OBJECTIVE: This study attempted to understand gender differences in knowledge of mental illness, preference for professional help, and medications and treatment methods among Australians of Chinese-speaking background.

METHODS: This study adopted a cluster convenience sampling method in which subjects were taken from the four major areas in cosmopolitan Melbourne where most Chinese people are living. A total of 200 Chinese-speaking Australians participated in the study. They were presented with two vignettes describing an individual with acute depression or acute schizophrenia and then questions were asked to assess their understanding of the conditions, preference for professional help, medications and treatment methods.
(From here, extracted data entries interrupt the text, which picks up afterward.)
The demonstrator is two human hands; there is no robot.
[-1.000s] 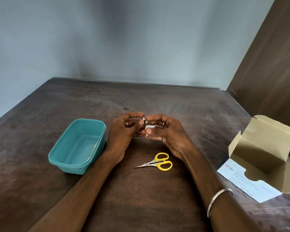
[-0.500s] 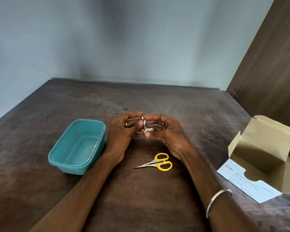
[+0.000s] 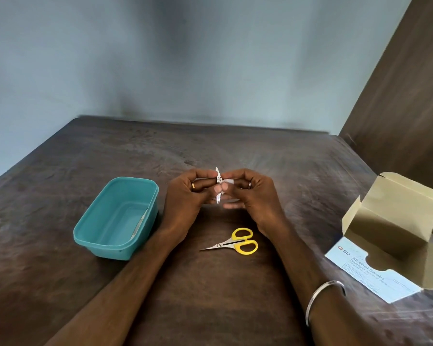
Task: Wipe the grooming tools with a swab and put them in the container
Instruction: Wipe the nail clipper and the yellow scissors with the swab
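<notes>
Above the middle of the dark table, my left hand (image 3: 185, 196) pinches a small metal nail clipper (image 3: 218, 186) whose lever is swung out crosswise. My right hand (image 3: 253, 196) presses a white swab (image 3: 229, 181) against the clipper. Small scissors with yellow handles (image 3: 235, 243) lie on the table just in front of my hands. To the left stands a teal plastic container (image 3: 115, 218) with a thin metal tool (image 3: 140, 222) leaning inside along its right wall.
An open cardboard box of alcohol swabs (image 3: 395, 236) lies at the right edge of the table, flap spread toward me. A grey wall runs behind the table and a dark wooden panel rises at the right.
Both hands have stayed in place while the clipper's lever has turned, now sticking up above my fingers. The scissors, container and box have not moved.
</notes>
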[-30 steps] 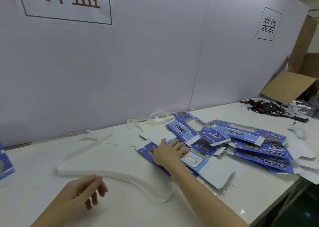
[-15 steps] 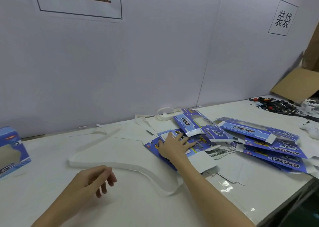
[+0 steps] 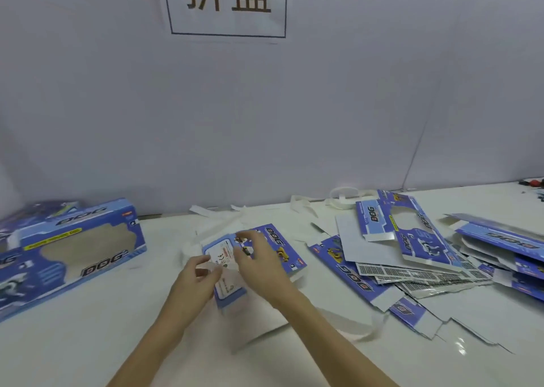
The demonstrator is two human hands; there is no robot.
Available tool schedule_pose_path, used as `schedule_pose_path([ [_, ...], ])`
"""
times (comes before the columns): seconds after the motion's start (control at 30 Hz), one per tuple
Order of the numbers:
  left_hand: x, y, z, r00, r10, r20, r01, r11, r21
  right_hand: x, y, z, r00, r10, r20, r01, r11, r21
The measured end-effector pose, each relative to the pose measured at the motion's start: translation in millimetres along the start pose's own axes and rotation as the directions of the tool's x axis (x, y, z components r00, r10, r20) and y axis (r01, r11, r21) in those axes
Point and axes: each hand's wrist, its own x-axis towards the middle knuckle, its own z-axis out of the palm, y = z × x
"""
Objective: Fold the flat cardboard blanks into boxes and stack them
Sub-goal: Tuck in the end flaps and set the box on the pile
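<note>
Both hands are on one blank (image 3: 259,257) right in front of the person, on the white table (image 3: 88,336). The left hand (image 3: 195,274) has its thumb and fingers curled round the blank's near-left edge, by the white label panel. The right hand (image 3: 259,263) lies over the top of the blank with fingers bent down onto the printed blue face; motion blur there, so it looks like a grip on the far edge but I can't tell for sure. The blank sits tilted, near end lifted a bit off the table.

To the left of the left hand, well apart from it, there's one folded box (image 3: 73,248) standing on its long side, window facing us, "DOG" printed on it. Behind it at the frame's edge there's more blue cardboard, too blurred to count.

To the right of the right hand is the pile (image 3: 412,257) of flat blanks, overlapping and fanned out, some blue side up, some white side up. I count maybe five or six, hard to say as they cover each other.

Beyond the hands, white strips (image 3: 341,198) lie along the wall, and a sign (image 3: 228,3) hangs above
</note>
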Motion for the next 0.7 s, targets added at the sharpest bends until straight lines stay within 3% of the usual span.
schedule_pose_path([
  [0.13, 6.1, -4.6, -12.4, 1.000, 0.003, -0.016, -0.002, 0.996, 0.086, 9.9, 25.6, -29.4, 0.969, -0.107, -0.223, 0.065, 0.980, -0.185],
  [0.27, 5.8, -4.4, -14.3, 0.974, 0.228, -0.015, -0.205, 0.901, 0.383, 24.8, 56.0, -54.0, 0.954, 0.044, -0.297, -0.165, 0.903, -0.396],
  [0.4, 1.2, -7.4, -7.2, 0.913, 0.379, 0.148, -0.392, 0.720, 0.573, 28.0, 60.9, -61.2, 0.950, 0.206, -0.234, -0.252, 0.949, -0.189],
  [0.57, -3.1, -12.2, -4.3, 0.912, 0.368, 0.181, -0.404, 0.730, 0.551, 30.1, 63.8, -64.2, 0.956, 0.287, -0.063, -0.284, 0.957, 0.057],
  [0.7, -4.3, -12.5, -5.8, 0.909, 0.390, 0.146, -0.395, 0.696, 0.600, 31.4, 60.9, -68.7, 0.929, 0.348, -0.124, -0.267, 0.863, 0.429],
])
RESULTS: More female than male respondents could correctly identify the conditions in the two vignettes. Female participants also perceived medications to be relatively more harmful than their male counterparts. In contrast, there were significantly more males than females who adhered to traditional views on the causation of mental illness; had significantly higher percentages of endorsement of 'deal with it alone'; believed 'traditional Chinese medical doctor' and 'Chinese herbal medicines' to be helpful to the person in the schizophrenia vignette; and significantly endorsed 'psychiatric ward', 'electro-convulsive treatment', 'changing fungshui' and 'traditional Chinese worship' to be helpful for the persons in both vignettes. A combination of factors, which included age, duration of migration and traditional Chinese cultural values, were put forward to explain the above differences.

CONCLUSIONS: Campaigns to improve the mental health literacy of Chinese-speaking Australians must take into account the gender differences between male and female Chinese-speaking Australians so that culturally relevant and gender-specific education programmes can be developed.